It is known that a cerium alloy which is fed in use of an internal combustion engine into the combustion chambers thereof, reduces the harmful pollutant emission, especially that of HC, CO and NOx compounds, as well as the fuel consumption and increases the specific output. When the cerium alloy is introduced into the combustion chamber in association with water, there will be catalytic decomposition of the water into oxygen and hydrogen. The permanent presence of these two elements permits maintaining the excess air factor during the combustion near the lambda point, whereby the said positive effects are obtained.
It is an object of the invention to modify a device of the kind referred to hereinabove so that in use of the internal combustion engine, particles of an alloy of rare earth elements, especially one containing cerium, can be continually charged into the combustion chamber in a hot, water humidified gas stream in a simple manner.
According to a first aspect of the invention a device for cleaning the exhaust gases of a combustion engine in use, wherein a line for hot gas, which is separate from the fuel supply system of the engine, opens into the combustion air intake manifold, and wherein a catalytic element containing rare earths, particularly cerium, is inserted into said line such that hot gas flowing in said line passes through said catalytic element, is characterized in that said catalytic element comprises an alloy body made of misch metal and that said hot gas is humidified air.
According to a second aspect of the invention in a device as claimed in claim 1 the exhaust gas of the combustion engine is used as hot gas instead of humidified heated air.
Conveniently, the alloy body is formed as a wire coil, while a metal filter may be mounted upstream of the alloy body.
In a simple embodiment of the second aspect of the present invention the line is in communication with the exhaust manifold of the internal combustion engine, so that the exhaust gas of the internal combustion engine is forced by the overpressure prevailing in the exhaust manifold through the catalytic element. The water and also the residual oxygen which are contained in the hot exhaust gases of the internal combustion engine are sufficient to obtain the above described effect especially in the case when the ambient air is humid air.

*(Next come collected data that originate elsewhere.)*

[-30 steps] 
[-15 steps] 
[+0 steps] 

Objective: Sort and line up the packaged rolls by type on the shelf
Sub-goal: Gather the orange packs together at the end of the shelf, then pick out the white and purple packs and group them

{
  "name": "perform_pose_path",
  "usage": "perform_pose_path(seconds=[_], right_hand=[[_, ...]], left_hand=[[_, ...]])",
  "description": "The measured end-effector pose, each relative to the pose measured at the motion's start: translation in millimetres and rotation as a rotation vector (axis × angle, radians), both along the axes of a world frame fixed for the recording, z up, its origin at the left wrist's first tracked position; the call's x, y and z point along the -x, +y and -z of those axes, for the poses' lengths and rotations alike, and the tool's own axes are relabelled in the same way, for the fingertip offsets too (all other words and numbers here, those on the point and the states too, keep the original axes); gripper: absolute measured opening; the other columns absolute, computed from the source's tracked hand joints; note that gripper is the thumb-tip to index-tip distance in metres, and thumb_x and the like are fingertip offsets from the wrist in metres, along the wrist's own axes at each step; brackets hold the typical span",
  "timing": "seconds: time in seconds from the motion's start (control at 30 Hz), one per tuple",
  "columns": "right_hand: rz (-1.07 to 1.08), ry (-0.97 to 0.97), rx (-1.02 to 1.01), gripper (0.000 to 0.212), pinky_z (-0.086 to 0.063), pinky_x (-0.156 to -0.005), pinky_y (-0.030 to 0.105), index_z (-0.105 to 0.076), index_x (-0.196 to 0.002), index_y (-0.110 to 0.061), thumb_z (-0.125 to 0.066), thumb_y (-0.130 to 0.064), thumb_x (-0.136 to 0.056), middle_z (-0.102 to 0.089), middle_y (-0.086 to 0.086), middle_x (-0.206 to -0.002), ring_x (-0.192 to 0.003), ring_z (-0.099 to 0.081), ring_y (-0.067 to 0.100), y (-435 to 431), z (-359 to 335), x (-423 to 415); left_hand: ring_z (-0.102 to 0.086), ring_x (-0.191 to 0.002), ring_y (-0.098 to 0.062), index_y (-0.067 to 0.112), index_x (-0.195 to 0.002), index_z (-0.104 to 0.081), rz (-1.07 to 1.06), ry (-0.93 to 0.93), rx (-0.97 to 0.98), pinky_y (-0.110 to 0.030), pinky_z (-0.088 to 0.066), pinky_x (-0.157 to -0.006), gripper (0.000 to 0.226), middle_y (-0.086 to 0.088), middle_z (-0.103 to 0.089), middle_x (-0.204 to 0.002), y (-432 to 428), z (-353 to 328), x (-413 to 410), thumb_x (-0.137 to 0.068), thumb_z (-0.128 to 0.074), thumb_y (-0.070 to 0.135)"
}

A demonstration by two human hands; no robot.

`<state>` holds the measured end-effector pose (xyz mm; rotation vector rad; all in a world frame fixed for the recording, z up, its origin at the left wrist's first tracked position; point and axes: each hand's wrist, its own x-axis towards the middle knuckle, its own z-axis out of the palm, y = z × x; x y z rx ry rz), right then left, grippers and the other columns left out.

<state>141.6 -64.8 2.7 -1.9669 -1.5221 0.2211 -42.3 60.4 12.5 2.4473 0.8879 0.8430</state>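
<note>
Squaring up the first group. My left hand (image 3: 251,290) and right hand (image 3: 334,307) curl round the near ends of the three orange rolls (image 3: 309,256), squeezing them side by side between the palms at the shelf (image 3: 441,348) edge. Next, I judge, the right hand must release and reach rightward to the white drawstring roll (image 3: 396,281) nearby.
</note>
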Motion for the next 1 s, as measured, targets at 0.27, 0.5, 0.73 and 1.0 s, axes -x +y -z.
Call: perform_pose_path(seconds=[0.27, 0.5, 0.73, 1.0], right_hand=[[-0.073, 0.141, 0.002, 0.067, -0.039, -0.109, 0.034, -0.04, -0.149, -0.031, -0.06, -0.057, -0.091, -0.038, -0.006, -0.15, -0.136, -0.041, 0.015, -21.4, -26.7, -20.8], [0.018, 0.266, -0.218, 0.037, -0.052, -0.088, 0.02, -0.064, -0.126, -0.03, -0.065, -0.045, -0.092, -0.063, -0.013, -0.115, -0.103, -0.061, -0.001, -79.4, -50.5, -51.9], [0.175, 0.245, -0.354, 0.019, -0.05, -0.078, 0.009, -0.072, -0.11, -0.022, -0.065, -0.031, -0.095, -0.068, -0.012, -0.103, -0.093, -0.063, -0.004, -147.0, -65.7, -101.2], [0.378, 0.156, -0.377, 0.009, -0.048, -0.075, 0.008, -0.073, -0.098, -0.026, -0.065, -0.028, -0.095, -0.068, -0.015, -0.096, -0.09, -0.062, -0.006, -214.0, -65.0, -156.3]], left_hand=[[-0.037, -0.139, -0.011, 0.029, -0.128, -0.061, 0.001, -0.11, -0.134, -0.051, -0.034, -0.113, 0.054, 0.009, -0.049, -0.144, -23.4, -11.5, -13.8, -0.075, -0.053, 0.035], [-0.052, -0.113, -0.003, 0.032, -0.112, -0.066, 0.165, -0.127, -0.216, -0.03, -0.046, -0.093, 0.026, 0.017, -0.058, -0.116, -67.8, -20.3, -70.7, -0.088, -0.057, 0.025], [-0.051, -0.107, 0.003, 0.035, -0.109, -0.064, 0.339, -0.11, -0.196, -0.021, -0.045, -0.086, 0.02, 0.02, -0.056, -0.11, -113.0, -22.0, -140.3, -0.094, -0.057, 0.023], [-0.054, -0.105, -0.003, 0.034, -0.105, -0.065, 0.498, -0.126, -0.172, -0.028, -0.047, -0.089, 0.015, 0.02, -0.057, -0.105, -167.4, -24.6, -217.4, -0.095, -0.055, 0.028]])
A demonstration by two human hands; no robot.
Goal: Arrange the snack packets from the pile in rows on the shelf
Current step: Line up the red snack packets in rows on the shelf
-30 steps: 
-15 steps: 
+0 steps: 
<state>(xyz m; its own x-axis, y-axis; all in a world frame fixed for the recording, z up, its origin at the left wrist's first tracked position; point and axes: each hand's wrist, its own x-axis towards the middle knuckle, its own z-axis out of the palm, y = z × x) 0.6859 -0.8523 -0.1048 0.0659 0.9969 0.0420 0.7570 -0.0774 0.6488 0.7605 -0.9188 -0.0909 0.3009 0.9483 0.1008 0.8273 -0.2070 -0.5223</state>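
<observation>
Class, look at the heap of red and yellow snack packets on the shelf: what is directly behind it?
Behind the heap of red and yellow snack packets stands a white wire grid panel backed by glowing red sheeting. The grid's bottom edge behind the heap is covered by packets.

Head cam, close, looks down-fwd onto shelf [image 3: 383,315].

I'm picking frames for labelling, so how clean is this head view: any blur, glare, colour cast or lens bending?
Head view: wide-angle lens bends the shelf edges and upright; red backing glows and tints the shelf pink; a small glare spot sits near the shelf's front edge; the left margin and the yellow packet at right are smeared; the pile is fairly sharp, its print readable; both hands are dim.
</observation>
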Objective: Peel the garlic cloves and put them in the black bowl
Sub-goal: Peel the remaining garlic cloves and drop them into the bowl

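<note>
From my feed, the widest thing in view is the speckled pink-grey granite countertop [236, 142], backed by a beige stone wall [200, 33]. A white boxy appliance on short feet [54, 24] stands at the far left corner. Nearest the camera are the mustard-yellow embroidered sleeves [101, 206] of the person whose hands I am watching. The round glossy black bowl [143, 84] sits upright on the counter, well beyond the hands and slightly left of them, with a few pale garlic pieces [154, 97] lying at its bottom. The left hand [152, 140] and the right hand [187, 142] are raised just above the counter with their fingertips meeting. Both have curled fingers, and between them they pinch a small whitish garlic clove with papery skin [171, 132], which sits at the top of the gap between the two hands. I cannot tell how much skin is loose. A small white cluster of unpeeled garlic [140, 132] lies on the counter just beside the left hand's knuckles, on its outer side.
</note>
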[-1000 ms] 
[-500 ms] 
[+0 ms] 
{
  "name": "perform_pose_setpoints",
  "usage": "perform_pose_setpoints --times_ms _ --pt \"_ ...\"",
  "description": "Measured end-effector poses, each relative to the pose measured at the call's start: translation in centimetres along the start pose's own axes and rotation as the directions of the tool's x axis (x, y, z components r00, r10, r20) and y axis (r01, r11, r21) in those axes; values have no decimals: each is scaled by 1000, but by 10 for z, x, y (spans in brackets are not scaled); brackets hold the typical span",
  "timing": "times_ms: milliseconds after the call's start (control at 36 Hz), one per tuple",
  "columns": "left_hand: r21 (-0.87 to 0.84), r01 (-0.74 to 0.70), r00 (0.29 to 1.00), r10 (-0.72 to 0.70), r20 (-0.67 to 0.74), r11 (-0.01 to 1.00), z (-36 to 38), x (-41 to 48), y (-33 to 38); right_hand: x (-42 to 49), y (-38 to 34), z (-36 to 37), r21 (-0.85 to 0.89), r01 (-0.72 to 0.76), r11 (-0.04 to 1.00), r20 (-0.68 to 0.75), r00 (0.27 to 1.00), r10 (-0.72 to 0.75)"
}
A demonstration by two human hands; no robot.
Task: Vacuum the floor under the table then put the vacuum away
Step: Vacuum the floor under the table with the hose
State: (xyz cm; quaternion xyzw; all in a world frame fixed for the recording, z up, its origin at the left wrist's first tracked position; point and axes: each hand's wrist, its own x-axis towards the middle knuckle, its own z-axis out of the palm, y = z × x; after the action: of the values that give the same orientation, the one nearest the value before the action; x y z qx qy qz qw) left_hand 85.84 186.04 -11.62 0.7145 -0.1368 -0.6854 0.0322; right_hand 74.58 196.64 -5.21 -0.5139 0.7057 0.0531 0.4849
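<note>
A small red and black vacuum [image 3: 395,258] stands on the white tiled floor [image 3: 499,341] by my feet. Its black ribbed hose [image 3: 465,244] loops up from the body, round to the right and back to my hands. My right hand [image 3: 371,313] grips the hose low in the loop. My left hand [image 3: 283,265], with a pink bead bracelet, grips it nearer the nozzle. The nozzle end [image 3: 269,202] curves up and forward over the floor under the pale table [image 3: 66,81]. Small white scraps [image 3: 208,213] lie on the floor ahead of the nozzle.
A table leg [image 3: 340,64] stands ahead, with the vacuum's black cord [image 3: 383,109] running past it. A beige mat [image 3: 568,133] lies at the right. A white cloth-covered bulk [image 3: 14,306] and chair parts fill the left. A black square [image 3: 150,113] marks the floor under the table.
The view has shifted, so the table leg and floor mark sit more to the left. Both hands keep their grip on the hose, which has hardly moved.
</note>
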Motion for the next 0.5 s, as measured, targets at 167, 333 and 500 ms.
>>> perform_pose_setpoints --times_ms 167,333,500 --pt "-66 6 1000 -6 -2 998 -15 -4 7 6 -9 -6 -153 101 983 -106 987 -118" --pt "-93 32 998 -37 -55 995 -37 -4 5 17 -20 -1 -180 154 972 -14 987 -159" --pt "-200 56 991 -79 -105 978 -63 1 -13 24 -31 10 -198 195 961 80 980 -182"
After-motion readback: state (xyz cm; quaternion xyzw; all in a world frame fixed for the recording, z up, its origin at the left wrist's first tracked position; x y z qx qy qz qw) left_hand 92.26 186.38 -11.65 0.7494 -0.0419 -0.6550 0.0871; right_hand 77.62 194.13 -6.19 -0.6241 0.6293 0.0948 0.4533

However, within the meaning of the invention, an improved effect will be obtained with an embodiment in which the line communicates with the atmospheric air and a water tank is designed to be heated and to humidify said atmospheric air. In this case, the "artificially" heated and humidified air which is used as the gas, furnishes at all times sufficient hydrogen and oxygen to obtain the desired effect.
In either of these two embodiments, the hot, humid gas passes through the catalytic element containing the alloy body, in order to remove particles from the latter and carry them into the combustion chamber.
The artificial heating of the atmospheric air is conveniently caused to result by the fact that said line has at least one loop running through the exhaust manifold. In this case, the hot exhaust gases pushed out from the combustion chamber heat up the atmospheric air in the line to the desired temperature, without the provision of a respective separate heating element.
The gas taken from the exhaust manifold can be driven by the overpressure prevailing in the exhaust manifold, whereas when using artificially humidified and heated atmospheric air, the gas is forced through the line by the vacuum prevailing in the intake manifold. If there is no throttle arrangement in the intake manifold, this vacuum is provided for by the air nozzle which will then be provided for the combustion air in the intake manifold.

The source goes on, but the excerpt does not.